Every Friday, I’ll post a “Falling in Love on Friday” blog. You don’t have to be a writer to submit, but if you do have a blog, I’ll gladly link back. Pictures aren’t necessary, but always encouraged. Email me at confessions (dot) loveaddict (@) gmail (dot) com. I’ll try my best to respond to everyone.

Tell me your stories – and I promise to keep telling you mine…

Guess What? The Blog is Baaack!

I try not to get specific about what I specifically do for a living.

It’s hard — because I’m really excited about my job, even a year and a half after starting at iVillage. My days are filled with fun new stories to chase and interesting topics to discuss — but they aren’t exactly the conversations men particularly want to have.

I’m not sure what’s worse actually– telling a dude that I (like to) research and write about marriage, getting pregnant and having babiesOr that part of my job description requires me to call in vibrators to test or edit a slideshow where legal prostitutes in Nevada give (kinda awesome) sex tips. Add in the fact that I have a moderately-successful dating blog where I claim I’m addicted to love — and my freak flag tends to fly a little high.

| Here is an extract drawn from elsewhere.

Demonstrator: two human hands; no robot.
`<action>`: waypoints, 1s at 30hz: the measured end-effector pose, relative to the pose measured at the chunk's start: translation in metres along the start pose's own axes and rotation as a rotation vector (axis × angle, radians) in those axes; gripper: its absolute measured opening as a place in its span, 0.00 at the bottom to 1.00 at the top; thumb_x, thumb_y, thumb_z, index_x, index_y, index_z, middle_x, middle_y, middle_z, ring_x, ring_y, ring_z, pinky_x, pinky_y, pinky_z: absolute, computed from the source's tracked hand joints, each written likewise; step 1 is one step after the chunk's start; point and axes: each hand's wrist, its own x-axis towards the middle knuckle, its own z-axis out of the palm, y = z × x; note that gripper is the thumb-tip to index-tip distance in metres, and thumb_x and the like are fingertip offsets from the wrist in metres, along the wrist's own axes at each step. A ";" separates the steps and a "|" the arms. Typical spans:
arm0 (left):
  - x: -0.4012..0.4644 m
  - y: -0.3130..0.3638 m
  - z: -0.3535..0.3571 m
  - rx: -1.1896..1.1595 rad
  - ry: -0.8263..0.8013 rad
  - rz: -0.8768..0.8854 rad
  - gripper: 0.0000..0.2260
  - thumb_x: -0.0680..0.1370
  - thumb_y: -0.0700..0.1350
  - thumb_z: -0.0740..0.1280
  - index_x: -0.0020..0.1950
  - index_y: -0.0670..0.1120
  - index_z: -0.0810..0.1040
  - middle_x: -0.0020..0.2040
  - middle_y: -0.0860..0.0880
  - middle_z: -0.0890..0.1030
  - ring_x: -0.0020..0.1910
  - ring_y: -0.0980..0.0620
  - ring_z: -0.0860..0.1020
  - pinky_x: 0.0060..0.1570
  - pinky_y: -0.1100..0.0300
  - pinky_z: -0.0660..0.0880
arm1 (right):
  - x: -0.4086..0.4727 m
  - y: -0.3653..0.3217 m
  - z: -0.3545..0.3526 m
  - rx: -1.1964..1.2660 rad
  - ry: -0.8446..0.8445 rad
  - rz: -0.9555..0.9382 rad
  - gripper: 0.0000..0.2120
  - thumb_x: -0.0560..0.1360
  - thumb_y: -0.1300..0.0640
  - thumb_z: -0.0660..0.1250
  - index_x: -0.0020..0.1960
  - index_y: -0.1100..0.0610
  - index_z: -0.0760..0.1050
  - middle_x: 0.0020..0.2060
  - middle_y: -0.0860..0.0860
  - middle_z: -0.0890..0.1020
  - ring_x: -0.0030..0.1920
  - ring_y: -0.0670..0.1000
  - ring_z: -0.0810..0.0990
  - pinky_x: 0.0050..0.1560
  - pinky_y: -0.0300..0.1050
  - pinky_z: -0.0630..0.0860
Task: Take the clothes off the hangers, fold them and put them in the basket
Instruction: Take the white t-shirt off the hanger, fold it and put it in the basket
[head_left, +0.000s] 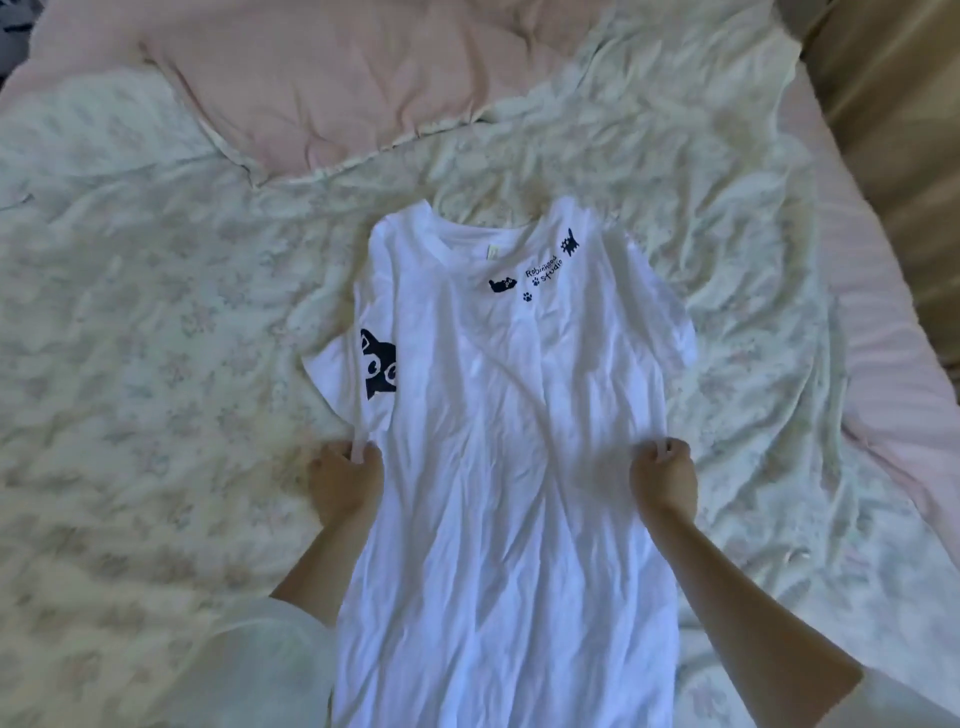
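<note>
While the white T-shirt lies face up on the bed, collar away from me and hem toward me, I hold it at both side edges about halfway down its length. My left hand pinches the left side seam, fingers curled round a fold of fabric just below the left sleeve. My right hand grips the right side seam the same way, fist closed on the cloth. The body of the shirt is wrinkled, with creases running diagonally between the two grip points. A black cat face is printed at the left sleeve. Near the neckline: small black cat figures, paw prints and the text "Robinhood Studio". Underneath is a rumpled pale floral bedspread; a pink quilt lies at the far end. Neither hanger nor basket is in view.
</note>
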 end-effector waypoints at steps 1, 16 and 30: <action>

Guys are often either really intimidated and think I want a family right this very second, get it in their head that I could possibly write about our date (as if!) or they ask way too inappropriate questions about sex right from the get-go on the very first date because apparently reporting about orgasms makes you the expert on them.

Naturally.

I’m not one to blush– I can really talk about anything and be quite comfortable (even that one time I explained some sex terms to my senior editors)– but I’m not one to talk in-depth to a near stranger about mating tactics. Especially a stranger that I assume, since he asked me out, could be interested in dating, (and yes, possibly mating with) me one day.

So I’ve been leaving out the details and my last name, when I’m just starting to get to know someone.  I let it slip when I feel comfortable that they might like me for me — and not for my exciting job and  interesting area of interest — and I see how they handle it. It’s not until after a while that I give enough info for them to Google me– it’s really not hard to read about my entire dating history on the Internet, and shouldn’t they learn it from me first?

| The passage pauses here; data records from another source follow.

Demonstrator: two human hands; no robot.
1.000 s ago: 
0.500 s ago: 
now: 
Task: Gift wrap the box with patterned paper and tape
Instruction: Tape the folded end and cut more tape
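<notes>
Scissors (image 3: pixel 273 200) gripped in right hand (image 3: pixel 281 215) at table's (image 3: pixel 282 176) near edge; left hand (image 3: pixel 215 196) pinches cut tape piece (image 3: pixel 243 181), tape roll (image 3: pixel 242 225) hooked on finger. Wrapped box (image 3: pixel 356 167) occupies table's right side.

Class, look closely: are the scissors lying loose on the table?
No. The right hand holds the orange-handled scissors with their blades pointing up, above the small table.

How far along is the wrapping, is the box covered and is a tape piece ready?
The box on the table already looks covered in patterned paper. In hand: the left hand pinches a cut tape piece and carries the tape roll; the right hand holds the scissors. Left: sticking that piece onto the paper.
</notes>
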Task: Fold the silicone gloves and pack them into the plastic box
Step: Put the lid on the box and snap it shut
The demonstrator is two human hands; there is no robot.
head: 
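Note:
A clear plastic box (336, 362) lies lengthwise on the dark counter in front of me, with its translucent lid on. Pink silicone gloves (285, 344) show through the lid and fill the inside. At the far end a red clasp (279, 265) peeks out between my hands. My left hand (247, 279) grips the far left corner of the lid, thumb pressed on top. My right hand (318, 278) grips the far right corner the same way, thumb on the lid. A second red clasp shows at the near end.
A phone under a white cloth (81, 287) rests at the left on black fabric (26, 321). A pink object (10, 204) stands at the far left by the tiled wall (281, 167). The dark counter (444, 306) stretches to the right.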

But with the start of this year — I’ve not only been dating more (six dates already), I’ve also wanted to write more. And not particularly about the dates (none really impressed me enough to earn a spot on this blog), but just because I’ve missed expressing myself through words. Though I know it could scare them away, I’ve told every guy exactly what I do, exactly why I love it and exactly why I don’t give a damn if he gives one about it. Well maybe not in so many words, but I’ve been so concerned with not making someone feel threatened by my job that I’ve left out my passion. And that’s what makes me, me. I would think, it’s an attractive, alluring, intriguing part of my personality, and if I can move from North Carolina to New York and not only make it here, but love it here — then surely I can meet someone who isn’t freaked out about what I write about.

And so, I’m back.

Maybe not every day, but my goal is three to five blogs a week again. I haven’t been absent just because of men — I’ve been busy with everything else, too — but I was hesitant of interjecting new “characters” because Mr. Possibility became such a big part Confessions of a Love Addict when really, it was supposed to just be about me. Maybe the saga of what we were kept you all reading, but I hope the blogs about figuring out the dating world, believing in yourself beyond any shadow of a doubt, and those vulnerable, honest posts that make us all feel human, are the real reasons you come back to LoveAddict.

I don’t know what the new year holds — but I have a good feeling about it. And it feels so good to do this again. To share my thoughts, to be open about what I’m going through. To get it all off of my very-heavy chest. To read your comments and your tweets, and to get back into a community that I’ve always appreciated. And really missed.

So I hope I can win you back — and maybe I’ll even go through the 12 steps again. It never hurts to fall in love with yourself — over and over. Right?